STF defines whether Income Tax is levied on early inheritance donation

The plenary session of the Supreme Federal Court approved last Friday the 25th the general repercussion of an appeal in which the Union seeks to collect Income Tax from a taxpayer who donated a property to his daughter as a way of anticipating the inheritance of the asset.
The issue is controversial, and has been the subject of divergent decisions within the Supreme Court itself. In recent years, the two panels of the Court have ruled in favor of both the Federal Government and taxpayers in very similar cases. Now, the justices have decided to unify their understanding, choosing a case whose outcome will result in a thesis to be followed by all courts in the country.
This issue is particularly mobilized by tax lawyers, who work with thousands of individuals every year seeking to prevent income tax from being charged on advance inheritance payments. The main argument is that there is no income to be taxed, since the donation of an asset actually involves a subtraction of assets, not an increase.
Another argument is that the donor already pays the Tax on Transfer Causa Mortis or Donation (ITCMD), a state tax, and cannot be taxed twice for the same transaction.
To the Supreme Court, the Attorney General's Office of the National Treasury (PGFN) claims that the collection of IR is justified, since at the time of the donation a capital gain is verified with the appreciation of the asset, this being the fact that gives rise to the collection, and not the donation transaction itself.
Understand
The so-called “advance payment of legitimate inheritance” is provided for in the Civil Code. According to the law, when donating an asset to a direct descendant or spouse, the donor in fact distributes his or her assets among the heirs before his or her death. This practice is seen as a way to facilitate succession and avoid conflicts.
The problem occurs, however, when there is an update of the value of the asset to be donated. This is because the donor is allowed, for example, to update the value of a property to market conditions at the time of transfer.
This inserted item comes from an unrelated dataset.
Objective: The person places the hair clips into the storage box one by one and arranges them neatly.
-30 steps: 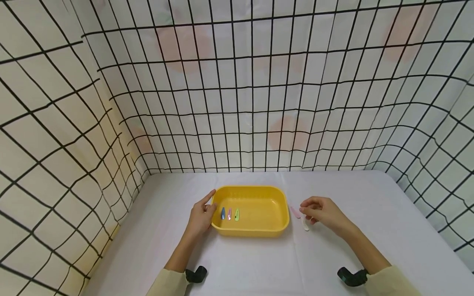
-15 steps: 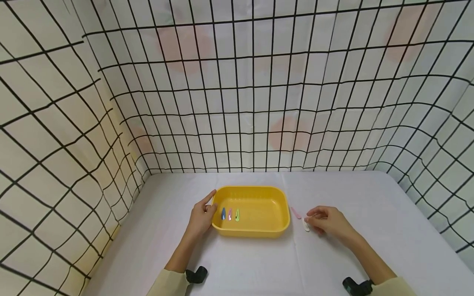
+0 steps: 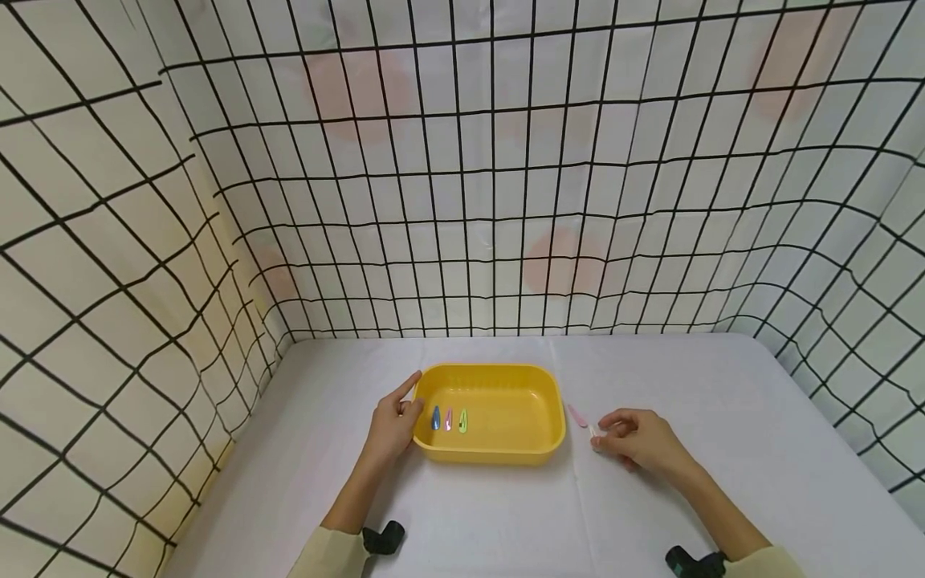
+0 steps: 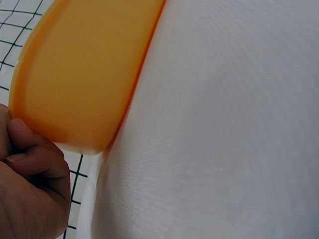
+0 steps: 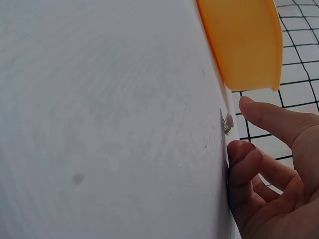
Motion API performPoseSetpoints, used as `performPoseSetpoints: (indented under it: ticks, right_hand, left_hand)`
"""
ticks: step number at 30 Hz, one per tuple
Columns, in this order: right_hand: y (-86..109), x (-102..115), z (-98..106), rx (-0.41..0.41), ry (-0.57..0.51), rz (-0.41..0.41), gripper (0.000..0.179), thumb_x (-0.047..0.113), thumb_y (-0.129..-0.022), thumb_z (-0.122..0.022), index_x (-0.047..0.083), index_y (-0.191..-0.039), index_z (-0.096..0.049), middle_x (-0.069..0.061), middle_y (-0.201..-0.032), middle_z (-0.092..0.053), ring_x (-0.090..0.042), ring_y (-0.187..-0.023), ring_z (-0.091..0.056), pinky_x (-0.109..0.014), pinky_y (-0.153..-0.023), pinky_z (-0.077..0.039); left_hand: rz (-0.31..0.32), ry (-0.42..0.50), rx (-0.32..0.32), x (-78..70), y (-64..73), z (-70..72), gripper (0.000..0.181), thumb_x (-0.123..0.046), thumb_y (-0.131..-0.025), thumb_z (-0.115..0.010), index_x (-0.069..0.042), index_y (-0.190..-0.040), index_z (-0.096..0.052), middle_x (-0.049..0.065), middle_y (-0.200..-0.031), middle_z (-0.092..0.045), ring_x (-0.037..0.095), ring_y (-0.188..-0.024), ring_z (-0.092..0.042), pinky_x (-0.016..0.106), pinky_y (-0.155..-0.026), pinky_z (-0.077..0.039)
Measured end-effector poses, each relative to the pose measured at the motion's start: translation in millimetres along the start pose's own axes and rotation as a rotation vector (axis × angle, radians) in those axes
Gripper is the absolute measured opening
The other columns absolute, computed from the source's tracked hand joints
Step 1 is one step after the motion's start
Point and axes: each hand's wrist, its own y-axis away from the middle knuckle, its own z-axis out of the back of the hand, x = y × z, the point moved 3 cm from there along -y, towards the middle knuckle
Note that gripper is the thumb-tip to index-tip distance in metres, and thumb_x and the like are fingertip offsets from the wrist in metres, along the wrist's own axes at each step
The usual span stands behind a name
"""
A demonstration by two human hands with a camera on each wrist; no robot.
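The right hand has shifted a little over this last second, off from beside the pink clip on the cloth and down onto the white clip — while the left hand hasn't budged. That left hand grips the yellow tray at its left end, thumb over the rim, the other fingers curled outside. Now look at the right: thumb and forefinger stand apart around the white clip, partly covering it, and the right wrist view shows a small pale piece, likely that same clip, in the gap between the digits. Whether either fingertip touches it, I can't tell. The white clip lies on the white cloth to the right of the tray, with the loose pink clip just beside it, nearer the tray wall. Inside, over at the left, three clips sit in a row: blue clip, shiny pink clip, green clip, just apart from each other. So this looks like the pick-up step, the row part-built — and the next move seems to call for a neat pinch on that slim clip, then a lift that leaves its pink neighbour alone.
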Motion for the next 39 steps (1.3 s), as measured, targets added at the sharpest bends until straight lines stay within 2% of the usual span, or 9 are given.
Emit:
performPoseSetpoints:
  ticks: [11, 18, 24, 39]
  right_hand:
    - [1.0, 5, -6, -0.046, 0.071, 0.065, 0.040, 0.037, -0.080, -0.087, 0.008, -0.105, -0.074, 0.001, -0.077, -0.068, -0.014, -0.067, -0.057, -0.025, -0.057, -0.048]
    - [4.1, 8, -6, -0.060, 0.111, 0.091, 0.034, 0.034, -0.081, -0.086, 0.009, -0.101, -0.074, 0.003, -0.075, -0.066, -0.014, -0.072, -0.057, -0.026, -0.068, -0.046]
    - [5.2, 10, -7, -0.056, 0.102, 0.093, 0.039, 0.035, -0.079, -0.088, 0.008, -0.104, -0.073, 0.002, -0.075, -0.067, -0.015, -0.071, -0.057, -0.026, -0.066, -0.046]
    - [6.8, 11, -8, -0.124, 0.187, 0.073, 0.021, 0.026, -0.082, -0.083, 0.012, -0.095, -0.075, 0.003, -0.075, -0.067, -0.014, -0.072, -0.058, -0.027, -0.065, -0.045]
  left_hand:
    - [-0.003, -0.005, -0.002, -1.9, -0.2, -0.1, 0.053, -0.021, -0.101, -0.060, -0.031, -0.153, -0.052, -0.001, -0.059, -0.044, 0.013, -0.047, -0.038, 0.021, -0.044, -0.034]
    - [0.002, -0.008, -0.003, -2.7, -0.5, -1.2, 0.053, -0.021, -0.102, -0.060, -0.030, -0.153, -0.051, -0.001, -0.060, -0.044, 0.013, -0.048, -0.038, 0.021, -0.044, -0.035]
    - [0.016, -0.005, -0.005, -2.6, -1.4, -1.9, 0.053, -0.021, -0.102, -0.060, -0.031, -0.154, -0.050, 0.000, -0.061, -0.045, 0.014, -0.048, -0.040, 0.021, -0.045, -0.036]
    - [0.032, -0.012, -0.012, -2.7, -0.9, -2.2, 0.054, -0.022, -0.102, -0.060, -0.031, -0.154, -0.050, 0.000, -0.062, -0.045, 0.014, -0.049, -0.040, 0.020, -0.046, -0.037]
For example, in the case chosen as a paradigm by the Supreme Court, the taxpayer bought a house decades ago for 17 thousand reais, but when donating it, he exercised the right to update the market value to 400 thousand reais, according to the official assessment.
Upon learning of the donation, the Federal Revenue Service charged the donor approximately R$26,000 in Income Tax on the transaction, considering only that the taxpayer obtained a property at a lower value and disposed of the same asset at a higher value, without considering whether there was in fact a sale that generated a financial gain.
Unsatisfied, the taxpayer took legal action and obtained a favorable decision from the Federal Regional Court of the 4th Region, which considered the collection of Income Tax on the advance of inheritance to be unconstitutional. The PGFN then appealed to the Supreme Court. There is no set deadline for the ministers to make a final decision on the matter.